● **How to complete this task**: Return the whole listing unchanged. Drop the images.

-- Data follows --

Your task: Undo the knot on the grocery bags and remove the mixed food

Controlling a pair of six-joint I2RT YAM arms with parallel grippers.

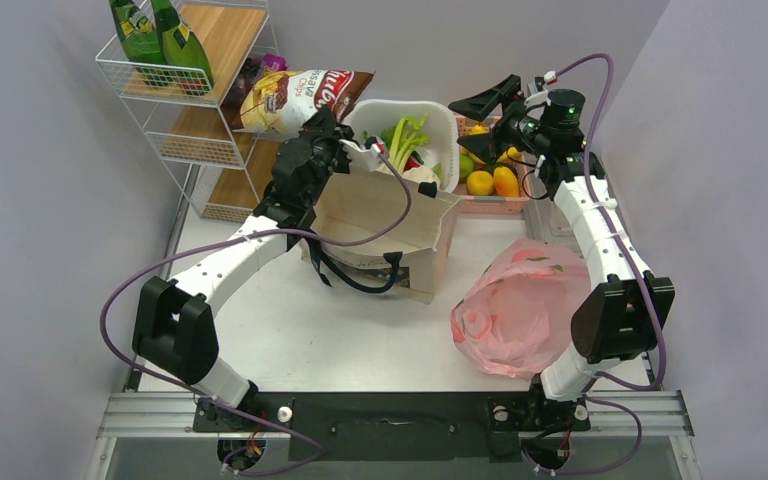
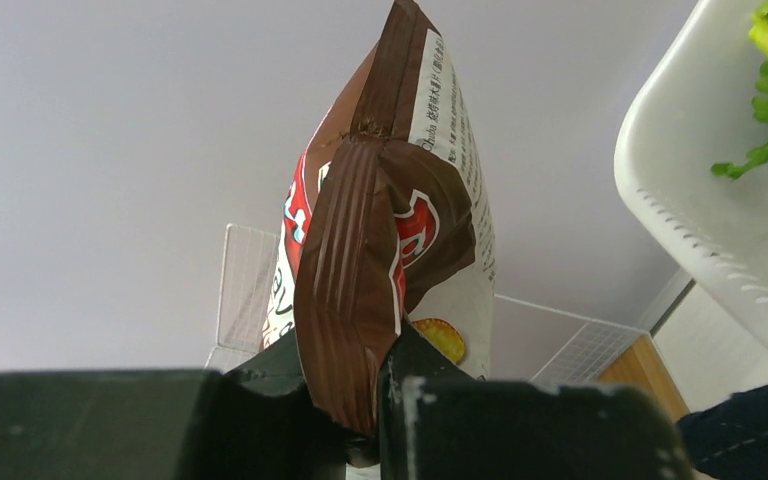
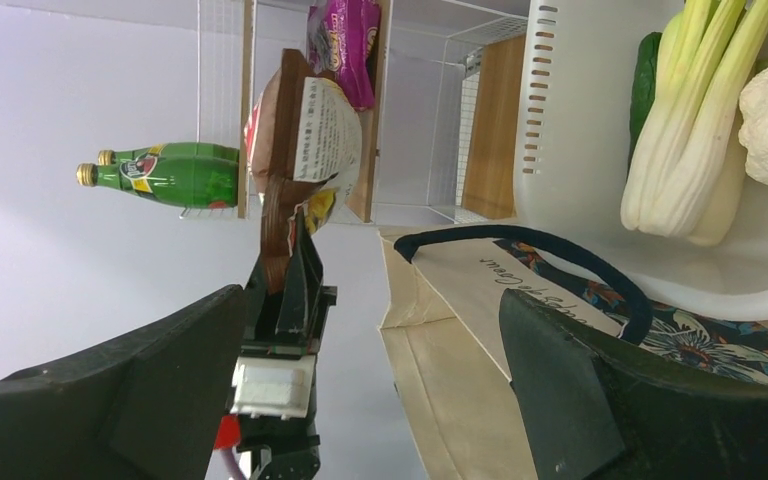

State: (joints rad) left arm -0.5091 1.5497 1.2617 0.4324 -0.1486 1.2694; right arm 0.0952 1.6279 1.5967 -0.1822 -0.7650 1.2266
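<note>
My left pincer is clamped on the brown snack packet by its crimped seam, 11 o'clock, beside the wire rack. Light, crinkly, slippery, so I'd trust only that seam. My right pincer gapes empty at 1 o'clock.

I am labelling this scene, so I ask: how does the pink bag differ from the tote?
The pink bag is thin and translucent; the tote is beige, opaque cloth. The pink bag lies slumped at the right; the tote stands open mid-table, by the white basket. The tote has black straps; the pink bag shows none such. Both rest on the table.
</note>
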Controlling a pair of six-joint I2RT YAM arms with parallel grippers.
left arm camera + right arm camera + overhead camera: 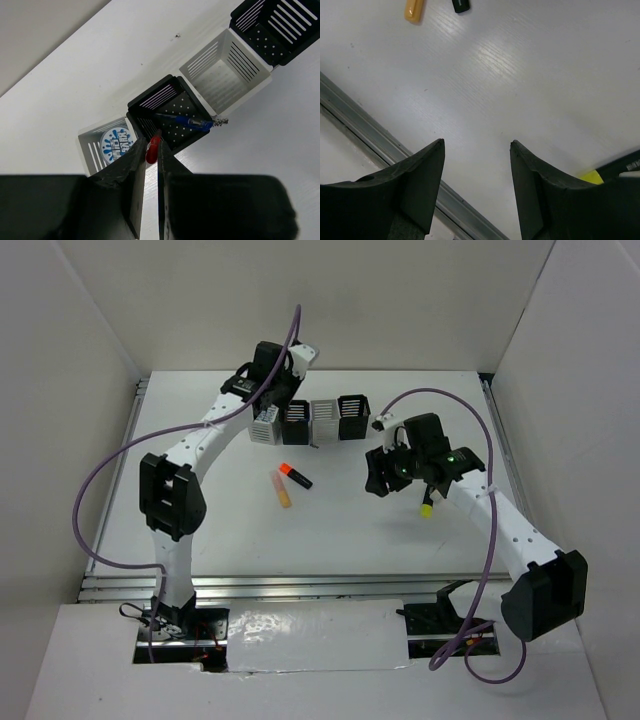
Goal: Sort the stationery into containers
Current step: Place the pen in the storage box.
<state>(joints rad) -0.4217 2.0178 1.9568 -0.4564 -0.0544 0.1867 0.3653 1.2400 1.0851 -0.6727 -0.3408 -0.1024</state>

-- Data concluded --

● **Response**:
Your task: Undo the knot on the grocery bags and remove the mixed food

Controlling a pair of six-joint I2RT YAM arms with parallel grippers.


State: (joints rad) left arm -0.5091 1.5497 1.2617 0.4324 -0.1486 1.2694; right arm 0.0952 1.6279 1.5967 -0.1822 -0.7650 1.2266
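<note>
My left pincer is clamped on the brown snack packet by its crimped seam, 11 o'clock, beside the wire rack. Light, crinkly, slippery, so I'd trust only that seam. My right pincer gapes empty at 1 o'clock.

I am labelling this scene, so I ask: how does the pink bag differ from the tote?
The pink bag is thin and translucent; the tote is beige, opaque cloth. The pink bag lies slumped at the right; the tote stands open mid-table, by the white basket. The tote has black straps; the pink bag shows none such. Both rest on the table.
</note>
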Controlling a pair of six-joint I2RT YAM arms with parallel grippers.
left arm camera + right arm camera + overhead camera: 
Goal: Sort the stationery into containers
Current step: Place the pen in the storage box.
<state>(joints rad) -0.4217 2.0178 1.9568 -0.4564 -0.0544 0.1867 0.3653 1.2400 1.0851 -0.6727 -0.3408 -0.1024</state>

Output for this exercise is complete.